Your goal -> Write each entry down again precisely, skipping nothing.

---------- Data provided ----------

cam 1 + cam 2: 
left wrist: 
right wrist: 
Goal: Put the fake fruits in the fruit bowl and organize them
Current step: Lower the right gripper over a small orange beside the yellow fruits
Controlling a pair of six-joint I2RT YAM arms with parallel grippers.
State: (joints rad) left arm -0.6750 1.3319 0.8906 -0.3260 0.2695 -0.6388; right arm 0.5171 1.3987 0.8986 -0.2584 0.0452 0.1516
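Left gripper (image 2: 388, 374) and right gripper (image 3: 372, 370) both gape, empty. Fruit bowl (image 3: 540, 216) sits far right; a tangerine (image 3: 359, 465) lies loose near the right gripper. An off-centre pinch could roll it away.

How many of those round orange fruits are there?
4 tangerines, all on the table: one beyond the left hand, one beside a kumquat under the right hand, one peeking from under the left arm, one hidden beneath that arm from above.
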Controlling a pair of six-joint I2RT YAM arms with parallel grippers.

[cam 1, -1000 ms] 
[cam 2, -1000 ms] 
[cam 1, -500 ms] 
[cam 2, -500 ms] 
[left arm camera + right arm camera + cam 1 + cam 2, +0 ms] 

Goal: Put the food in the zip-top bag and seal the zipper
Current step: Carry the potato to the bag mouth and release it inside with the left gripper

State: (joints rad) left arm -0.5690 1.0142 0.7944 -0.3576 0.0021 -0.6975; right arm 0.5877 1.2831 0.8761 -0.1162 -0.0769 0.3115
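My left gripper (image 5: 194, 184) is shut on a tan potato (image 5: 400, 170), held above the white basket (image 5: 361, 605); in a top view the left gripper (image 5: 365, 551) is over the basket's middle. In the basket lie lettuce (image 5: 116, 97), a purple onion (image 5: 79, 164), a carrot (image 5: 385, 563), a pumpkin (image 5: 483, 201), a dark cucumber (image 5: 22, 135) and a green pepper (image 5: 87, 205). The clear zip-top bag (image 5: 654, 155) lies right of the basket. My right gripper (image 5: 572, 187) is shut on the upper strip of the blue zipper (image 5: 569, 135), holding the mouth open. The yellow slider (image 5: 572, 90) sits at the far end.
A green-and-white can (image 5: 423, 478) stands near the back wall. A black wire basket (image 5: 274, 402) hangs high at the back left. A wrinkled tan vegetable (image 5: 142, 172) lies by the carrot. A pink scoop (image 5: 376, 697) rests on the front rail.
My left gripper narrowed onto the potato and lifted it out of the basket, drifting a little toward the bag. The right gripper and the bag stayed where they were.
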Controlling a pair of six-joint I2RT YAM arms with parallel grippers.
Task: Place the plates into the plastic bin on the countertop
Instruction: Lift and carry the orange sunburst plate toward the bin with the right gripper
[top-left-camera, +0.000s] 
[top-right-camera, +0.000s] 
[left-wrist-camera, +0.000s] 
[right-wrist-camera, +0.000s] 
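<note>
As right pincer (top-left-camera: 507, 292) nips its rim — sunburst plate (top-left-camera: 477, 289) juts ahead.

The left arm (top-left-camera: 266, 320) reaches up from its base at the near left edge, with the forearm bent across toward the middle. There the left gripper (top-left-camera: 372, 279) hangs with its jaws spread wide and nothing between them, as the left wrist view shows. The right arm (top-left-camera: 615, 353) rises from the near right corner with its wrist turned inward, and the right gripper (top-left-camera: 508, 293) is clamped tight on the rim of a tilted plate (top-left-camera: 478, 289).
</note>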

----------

Result for this task ->
cam 1 + cam 2: 
left wrist: 
right wrist: 
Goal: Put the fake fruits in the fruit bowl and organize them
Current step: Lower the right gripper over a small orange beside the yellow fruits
Controlling a pair of six-joint I2RT YAM arms with parallel grippers.
State: (joints rad) left arm -0.6750 1.3319 0.8906 -0.3260 0.2695 -0.6388; right arm 0.5171 1.3987 0.8986 -0.2584 0.0452 0.1516
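Left gripper (image 2: 388, 374) and right gripper (image 3: 372, 370) both gape, empty. Fruit bowl (image 3: 540, 216) sits far right; a tangerine (image 3: 359, 465) lies loose near the right gripper. An off-centre pinch could roll it away.

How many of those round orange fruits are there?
4 tangerines, all on the table: one beyond the left hand, one beside a kumquat under the right hand, one peeking from under the left arm, one hidden beneath that arm from above.
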Controlling a pair of six-joint I2RT YAM arms with parallel grippers.

[cam 1, -1000 ms] 
[cam 2, -1000 ms] 
[cam 1, -500 ms] 
[cam 2, -500 ms] 
[left arm camera + right arm camera + cam 1 + cam 2, +0 ms] 

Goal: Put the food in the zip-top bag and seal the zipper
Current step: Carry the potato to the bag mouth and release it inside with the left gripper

State: (joints rad) left arm -0.5690 1.0142 0.7944 -0.3576 0.0021 -0.6975; right arm 0.5877 1.2831 0.8761 -0.1162 -0.0769 0.3115
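My left gripper (image 5: 194, 184) is shut on a tan potato (image 5: 400, 170), held above the white basket (image 5: 361, 605); in a top view the left gripper (image 5: 365, 551) is over the basket's middle. In the basket lie lettuce (image 5: 116, 97), a purple onion (image 5: 79, 164), a carrot (image 5: 385, 563), a pumpkin (image 5: 483, 201), a dark cucumber (image 5: 22, 135) and a green pepper (image 5: 87, 205). The clear zip-top bag (image 5: 654, 155) lies right of the basket. My right gripper (image 5: 572, 187) is shut on the upper strip of the blue zipper (image 5: 569, 135), holding the mouth open. The yellow slider (image 5: 572, 90) sits at the far end.
A green-and-white can (image 5: 423, 478) stands near the back wall. A black wire basket (image 5: 274, 402) hangs high at the back left. A wrinkled tan vegetable (image 5: 142, 172) lies by the carrot. A pink scoop (image 5: 376, 697) rests on the front rail.
My left gripper narrowed onto the potato and lifted it out of the basket, drifting a little toward the bag. The right gripper and the bag stayed where they were.
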Controlling a pair of six-joint I2RT YAM arms with parallel grippers.
Task: Place the plates into the plastic bin on the countertop
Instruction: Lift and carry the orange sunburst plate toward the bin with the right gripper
[top-left-camera, +0.000s] 
[top-right-camera, +0.000s] 
[left-wrist-camera, +0.000s] 
[right-wrist-camera, +0.000s] 
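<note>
As right pincer (top-left-camera: 507, 292) nips its rim — sunburst plate (top-left-camera: 477, 289) juts ahead.

The left arm (top-left-camera: 266, 320) reaches up from its base at the near left edge, with the forearm bent across toward the middle. There the left gripper (top-left-camera: 372, 279) hangs with its jaws spread wide and nothing between them, as the left wrist view shows. The right arm (top-left-camera: 615, 353) rises from the near right corner with its wrist turned inward, and the right gripper (top-left-camera: 508, 293) is clamped tight on the rim of a tilted plate (top-left-camera: 478, 289).
</note>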

The answer has been given in its entirety.